Despite surprisingly strong current account balance figures, the koruna traded more or less flat. The favorable development in foreign trade was not offset by dividend outflows as much as initially expected and the balance came out in surprising surplus of 2.66 billion CZK. We continue to believe that in light of dovish CNB board, the Czech koruna should remain under moderate downward pressure. From a technical point of view, the next barrier should be at 200-day moving average, currently 24.56 EUR/CZK.
The Hungarian forint stabilized around the 268.00 level during the day after it dipped to a 2-month low of 269.00. The central bank decided to keep the base rate unchanged at 6.00%, which isl in line with expectations. A favourable inflation outlook and a relatively strong currency were the main reasons behind the decision as the central bank sees the 3% inflation target achievable by end-2012. Should however inflation disappoint on the upside, the risk of another rate hike would return. The FRA market is currently pricing in a 50% probability for a 25 bps. rate hike.
Long-term forward spread has widened with the recent currency weakening and the 5y5y forward spread rose to 285-290bps, up from the 250-260 bps territory some weeks ago. This suggests that the market has probably concerns about either the inflation outlook or the fiscal consolidation path, which may keep investors sidelined for now.
The Polish zloty slightly appreciated on Monday, even though the deficit of current account again surprised on the upside as irt reached 1.376 billion EUR.

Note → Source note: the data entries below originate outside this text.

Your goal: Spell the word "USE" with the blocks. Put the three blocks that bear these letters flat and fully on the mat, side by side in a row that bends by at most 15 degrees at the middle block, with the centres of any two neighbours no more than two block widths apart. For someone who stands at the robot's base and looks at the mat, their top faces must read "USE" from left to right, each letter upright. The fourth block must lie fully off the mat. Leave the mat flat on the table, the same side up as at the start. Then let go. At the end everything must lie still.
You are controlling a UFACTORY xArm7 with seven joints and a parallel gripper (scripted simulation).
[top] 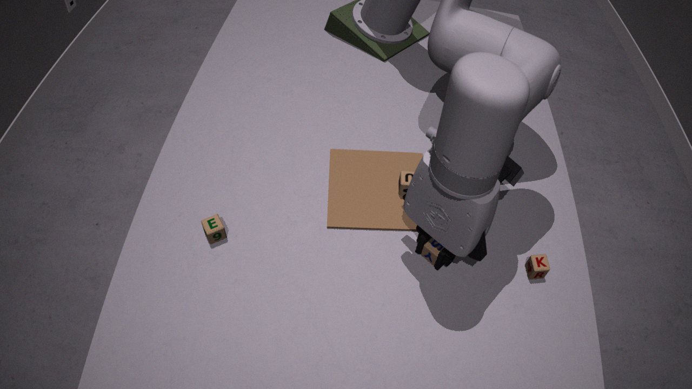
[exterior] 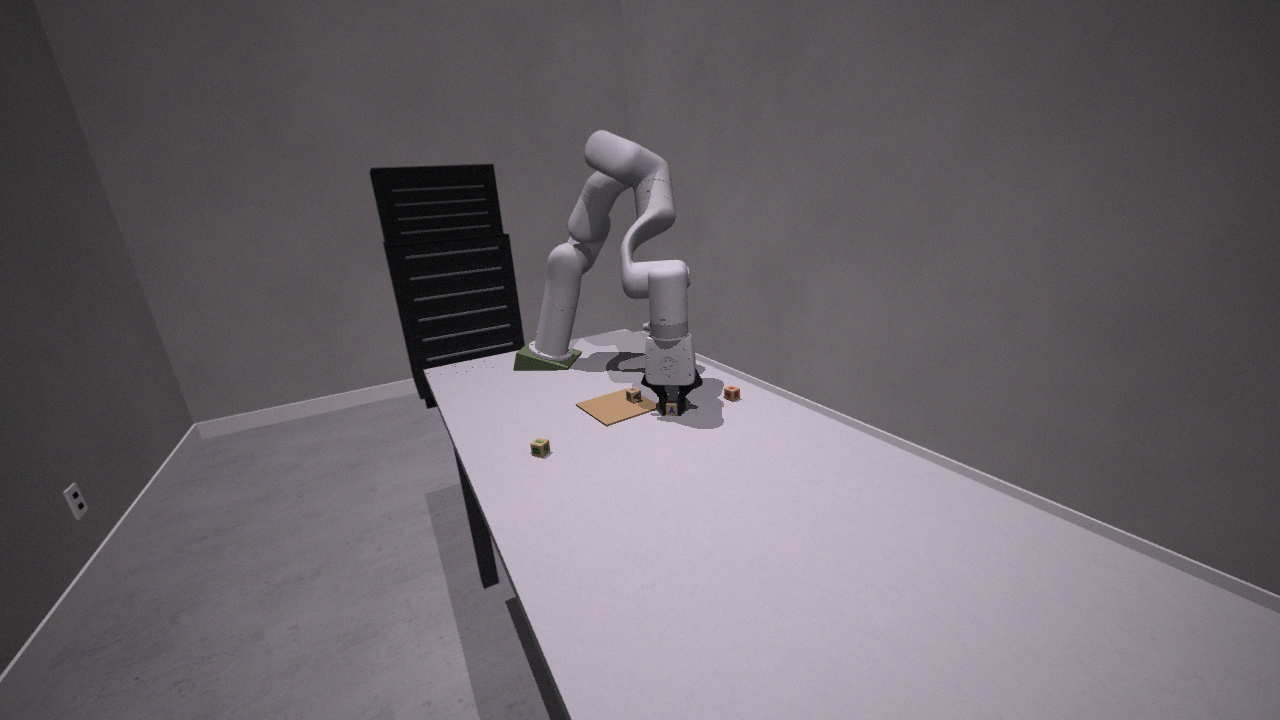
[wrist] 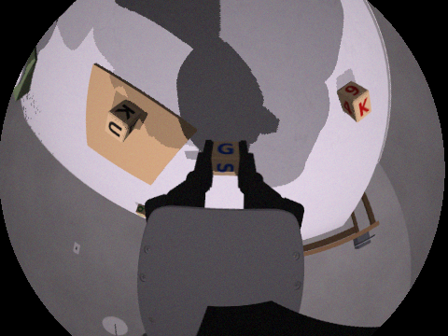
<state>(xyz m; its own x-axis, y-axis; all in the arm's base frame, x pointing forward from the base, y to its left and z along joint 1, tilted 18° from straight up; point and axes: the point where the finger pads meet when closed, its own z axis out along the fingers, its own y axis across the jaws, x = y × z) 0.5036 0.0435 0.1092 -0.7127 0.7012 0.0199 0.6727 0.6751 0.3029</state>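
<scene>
My gripper (top: 438,254) is shut on the S block (top: 432,251), a wooden cube with blue letters, just off the tan mat's (top: 368,188) near right corner. In the wrist view the S block (wrist: 226,157) sits between the black fingers, S on top and G on the far side. I cannot tell whether it is touching the table. The U block (top: 406,182) stands on the mat near its right edge, partly hidden by my wrist; it also shows in the wrist view (wrist: 126,119). The E block (top: 213,228), green letters, lies far left on the table. The K block (top: 537,266), red letters, lies off the mat to the right.
The arm's green base (top: 374,28) is at the far end of the table. A black slatted cabinet (exterior: 447,273) stands behind the table. The table edges curve down both sides.
</scene>
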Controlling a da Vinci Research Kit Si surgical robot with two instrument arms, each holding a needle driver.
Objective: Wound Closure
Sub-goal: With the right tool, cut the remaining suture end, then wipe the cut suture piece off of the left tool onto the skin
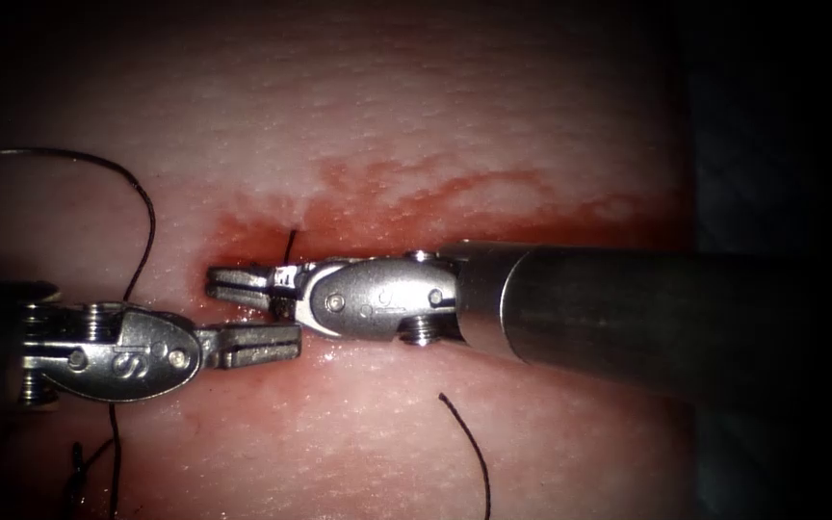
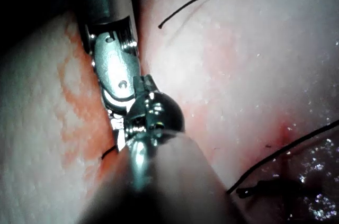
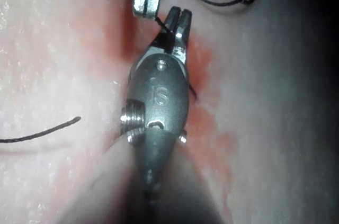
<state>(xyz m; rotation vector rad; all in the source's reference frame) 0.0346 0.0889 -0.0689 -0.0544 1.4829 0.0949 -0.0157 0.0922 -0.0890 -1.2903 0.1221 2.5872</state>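
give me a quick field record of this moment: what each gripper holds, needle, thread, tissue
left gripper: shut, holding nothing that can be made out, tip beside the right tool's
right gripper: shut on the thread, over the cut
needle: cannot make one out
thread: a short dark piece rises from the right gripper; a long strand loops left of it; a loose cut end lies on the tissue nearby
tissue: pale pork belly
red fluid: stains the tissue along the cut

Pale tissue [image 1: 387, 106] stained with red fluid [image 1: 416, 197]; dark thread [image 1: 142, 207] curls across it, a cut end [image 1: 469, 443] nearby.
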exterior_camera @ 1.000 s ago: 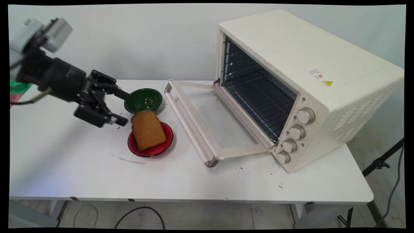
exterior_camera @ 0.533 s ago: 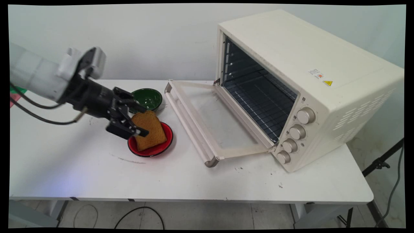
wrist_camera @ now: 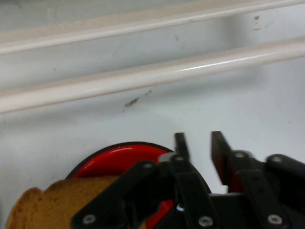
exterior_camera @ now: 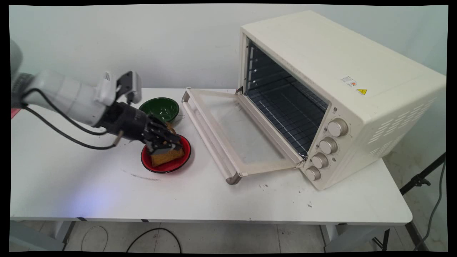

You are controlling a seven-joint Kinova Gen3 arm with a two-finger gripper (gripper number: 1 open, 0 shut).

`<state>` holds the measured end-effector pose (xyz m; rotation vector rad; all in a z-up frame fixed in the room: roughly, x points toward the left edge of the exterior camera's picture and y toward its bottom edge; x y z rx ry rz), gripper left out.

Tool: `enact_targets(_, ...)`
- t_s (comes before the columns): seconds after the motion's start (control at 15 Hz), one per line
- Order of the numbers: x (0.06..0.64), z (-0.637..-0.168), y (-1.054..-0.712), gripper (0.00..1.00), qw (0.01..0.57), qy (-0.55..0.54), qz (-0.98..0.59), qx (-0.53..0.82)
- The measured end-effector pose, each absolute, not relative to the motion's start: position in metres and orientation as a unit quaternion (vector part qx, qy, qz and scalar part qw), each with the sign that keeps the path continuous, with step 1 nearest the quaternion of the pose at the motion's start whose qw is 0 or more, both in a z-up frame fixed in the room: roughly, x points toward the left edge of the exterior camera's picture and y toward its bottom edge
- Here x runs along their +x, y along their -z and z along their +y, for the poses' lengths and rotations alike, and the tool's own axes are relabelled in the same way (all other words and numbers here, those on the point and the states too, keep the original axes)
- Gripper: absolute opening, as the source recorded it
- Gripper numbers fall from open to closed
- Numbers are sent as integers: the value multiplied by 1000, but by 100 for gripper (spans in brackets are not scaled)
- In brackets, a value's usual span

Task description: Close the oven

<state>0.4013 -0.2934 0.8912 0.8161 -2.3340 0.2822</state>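
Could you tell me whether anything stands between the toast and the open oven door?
Nothing visible does: only table lies between the toast, on its red plate, and the door. The gripper is over the toast itself.

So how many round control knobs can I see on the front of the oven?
4. They run in a slanted column on the oven front panel, right of the open door: top knob, second knob, third knob, bottom knob. None looks hidden.
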Motion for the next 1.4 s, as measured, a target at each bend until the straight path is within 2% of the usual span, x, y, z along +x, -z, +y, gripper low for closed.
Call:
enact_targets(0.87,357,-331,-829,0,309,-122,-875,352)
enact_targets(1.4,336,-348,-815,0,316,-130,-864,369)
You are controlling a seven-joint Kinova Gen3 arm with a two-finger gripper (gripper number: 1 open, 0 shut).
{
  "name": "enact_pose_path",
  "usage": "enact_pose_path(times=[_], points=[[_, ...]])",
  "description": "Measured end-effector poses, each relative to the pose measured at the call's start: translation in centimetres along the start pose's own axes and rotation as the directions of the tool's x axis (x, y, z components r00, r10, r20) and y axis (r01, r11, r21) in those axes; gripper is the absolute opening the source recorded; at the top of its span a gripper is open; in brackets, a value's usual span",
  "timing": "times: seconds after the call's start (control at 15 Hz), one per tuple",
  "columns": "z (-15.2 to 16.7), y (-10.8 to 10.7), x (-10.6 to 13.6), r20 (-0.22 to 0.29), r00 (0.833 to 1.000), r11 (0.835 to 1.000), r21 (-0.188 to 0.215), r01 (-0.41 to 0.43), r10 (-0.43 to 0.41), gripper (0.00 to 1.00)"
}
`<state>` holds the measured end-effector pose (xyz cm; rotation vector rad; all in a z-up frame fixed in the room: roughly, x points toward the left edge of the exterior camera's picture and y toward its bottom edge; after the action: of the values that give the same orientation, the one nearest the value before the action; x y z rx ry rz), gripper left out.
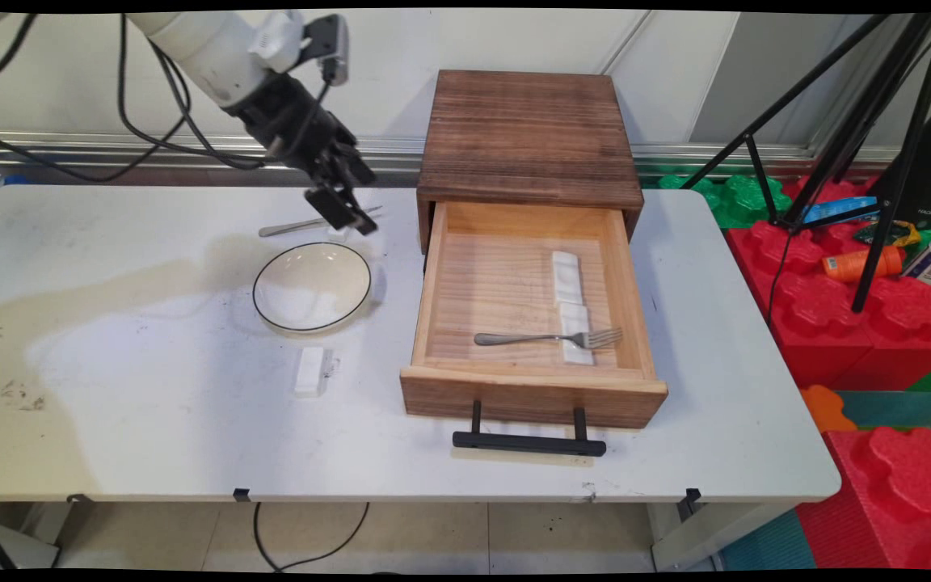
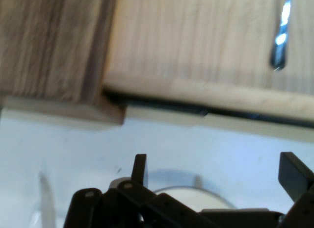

For the first time since the monetary policy meeting which was held last Wednesday, two members of the Monetary Policy Council (MPC) made remarks. Zyta Gilowska, who backed all decisions to keep rates unchanged last year, said yesterday that it was important not to allow the official interest rate to remain negative in real terms. She also added that she worried about secondary effects of high commodity prices. A second mentioned member who made few comments was traditionally dovish Elzbieta Chojna-Duch who said that no wage pressures had been apparent and that the effect of high commodity prices is slowly fading.
Clearly, the situation in the MPC is much less clear now. According to available information,
president Belka lost his median-voter role (at least at May’s meeting). Hence, we revise our scenario. We think that two more hikes hang in the air this year. We newly bet on the first hike during Q3/2011 whereas the second
one could take place during Q4/2011.